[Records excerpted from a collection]
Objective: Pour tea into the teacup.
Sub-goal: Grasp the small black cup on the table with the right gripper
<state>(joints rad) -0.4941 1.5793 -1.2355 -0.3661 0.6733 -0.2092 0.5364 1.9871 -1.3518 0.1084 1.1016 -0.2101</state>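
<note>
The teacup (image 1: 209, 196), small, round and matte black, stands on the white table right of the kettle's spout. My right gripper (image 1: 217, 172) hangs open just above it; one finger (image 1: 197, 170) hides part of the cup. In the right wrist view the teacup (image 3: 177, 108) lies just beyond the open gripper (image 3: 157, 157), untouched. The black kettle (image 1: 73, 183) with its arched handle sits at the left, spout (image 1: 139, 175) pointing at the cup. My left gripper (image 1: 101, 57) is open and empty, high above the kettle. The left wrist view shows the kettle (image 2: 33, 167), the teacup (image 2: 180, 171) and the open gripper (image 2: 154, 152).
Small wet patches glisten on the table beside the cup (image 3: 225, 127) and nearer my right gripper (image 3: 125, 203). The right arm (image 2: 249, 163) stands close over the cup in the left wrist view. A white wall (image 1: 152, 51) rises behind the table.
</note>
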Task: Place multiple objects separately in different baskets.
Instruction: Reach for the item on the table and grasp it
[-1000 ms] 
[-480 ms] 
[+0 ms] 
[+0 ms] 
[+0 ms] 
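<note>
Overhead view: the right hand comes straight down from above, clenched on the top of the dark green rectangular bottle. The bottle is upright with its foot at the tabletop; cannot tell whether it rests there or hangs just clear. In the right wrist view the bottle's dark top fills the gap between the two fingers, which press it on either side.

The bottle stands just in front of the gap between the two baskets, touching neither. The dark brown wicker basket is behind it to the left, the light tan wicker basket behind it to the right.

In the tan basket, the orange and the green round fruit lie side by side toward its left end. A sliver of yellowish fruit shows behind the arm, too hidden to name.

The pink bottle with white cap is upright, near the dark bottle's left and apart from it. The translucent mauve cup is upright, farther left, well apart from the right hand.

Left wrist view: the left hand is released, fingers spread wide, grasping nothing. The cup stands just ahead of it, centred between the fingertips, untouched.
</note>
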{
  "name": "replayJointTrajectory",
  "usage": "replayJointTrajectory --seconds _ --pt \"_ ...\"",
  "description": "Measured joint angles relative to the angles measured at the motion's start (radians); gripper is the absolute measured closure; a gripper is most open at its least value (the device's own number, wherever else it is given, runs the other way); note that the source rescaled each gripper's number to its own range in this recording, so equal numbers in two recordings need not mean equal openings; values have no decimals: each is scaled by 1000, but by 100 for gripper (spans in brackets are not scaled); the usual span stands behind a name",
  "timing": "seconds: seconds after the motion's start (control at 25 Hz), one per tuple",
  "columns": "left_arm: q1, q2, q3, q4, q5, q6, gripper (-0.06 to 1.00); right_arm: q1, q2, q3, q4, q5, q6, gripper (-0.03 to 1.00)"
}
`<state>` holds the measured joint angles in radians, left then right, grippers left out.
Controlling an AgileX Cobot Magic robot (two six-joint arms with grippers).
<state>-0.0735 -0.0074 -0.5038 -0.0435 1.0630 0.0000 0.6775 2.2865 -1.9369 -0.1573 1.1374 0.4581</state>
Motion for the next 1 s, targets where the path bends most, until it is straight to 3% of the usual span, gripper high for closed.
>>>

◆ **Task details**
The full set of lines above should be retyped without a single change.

◆ **Answer to the exercise**
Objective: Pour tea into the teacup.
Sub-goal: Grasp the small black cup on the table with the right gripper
<state>(joints rad) -0.4941 1.5793 -1.2355 -0.3661 0.6733 -0.2092 0.5364 1.9871 -1.3518 0.1084 1.1016 -0.2101</state>
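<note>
The teacup (image 1: 209, 196), small, round and matte black, stands on the white table right of the kettle's spout. My right gripper (image 1: 217, 172) hangs open just above it; one finger (image 1: 197, 170) hides part of the cup. In the right wrist view the teacup (image 3: 177, 108) lies just beyond the open gripper (image 3: 157, 157), untouched. The black kettle (image 1: 73, 183) with its arched handle sits at the left, spout (image 1: 139, 175) pointing at the cup. My left gripper (image 1: 101, 57) is open and empty, high above the kettle. The left wrist view shows the kettle (image 2: 33, 167), the teacup (image 2: 180, 171) and the open gripper (image 2: 154, 152).
Small wet patches glisten on the table beside the cup (image 3: 225, 127) and nearer my right gripper (image 3: 125, 203). The right arm (image 2: 249, 163) stands close over the cup in the left wrist view. A white wall (image 1: 152, 51) rises behind the table.
</note>
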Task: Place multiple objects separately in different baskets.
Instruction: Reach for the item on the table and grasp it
[-1000 ms] 
[-480 ms] 
[+0 ms] 
[+0 ms] 
[+0 ms] 
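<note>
Overhead view: the right hand comes straight down from above, clenched on the top of the dark green rectangular bottle. The bottle is upright with its foot at the tabletop; cannot tell whether it rests there or hangs just clear. In the right wrist view the bottle's dark top fills the gap between the two fingers, which press it on either side.

The bottle stands just in front of the gap between the two baskets, touching neither. The dark brown wicker basket is behind it to the left, the light tan wicker basket behind it to the right.

In the tan basket, the orange and the green round fruit lie side by side toward its left end. A sliver of yellowish fruit shows behind the arm, too hidden to name.

The pink bottle with white cap is upright, near the dark bottle's left and apart from it. The translucent mauve cup is upright, farther left, well apart from the right hand.

Left wrist view: the left hand is released, fingers spread wide, grasping nothing. The cup stands just ahead of it, centred between the fingertips, untouched.
</note>
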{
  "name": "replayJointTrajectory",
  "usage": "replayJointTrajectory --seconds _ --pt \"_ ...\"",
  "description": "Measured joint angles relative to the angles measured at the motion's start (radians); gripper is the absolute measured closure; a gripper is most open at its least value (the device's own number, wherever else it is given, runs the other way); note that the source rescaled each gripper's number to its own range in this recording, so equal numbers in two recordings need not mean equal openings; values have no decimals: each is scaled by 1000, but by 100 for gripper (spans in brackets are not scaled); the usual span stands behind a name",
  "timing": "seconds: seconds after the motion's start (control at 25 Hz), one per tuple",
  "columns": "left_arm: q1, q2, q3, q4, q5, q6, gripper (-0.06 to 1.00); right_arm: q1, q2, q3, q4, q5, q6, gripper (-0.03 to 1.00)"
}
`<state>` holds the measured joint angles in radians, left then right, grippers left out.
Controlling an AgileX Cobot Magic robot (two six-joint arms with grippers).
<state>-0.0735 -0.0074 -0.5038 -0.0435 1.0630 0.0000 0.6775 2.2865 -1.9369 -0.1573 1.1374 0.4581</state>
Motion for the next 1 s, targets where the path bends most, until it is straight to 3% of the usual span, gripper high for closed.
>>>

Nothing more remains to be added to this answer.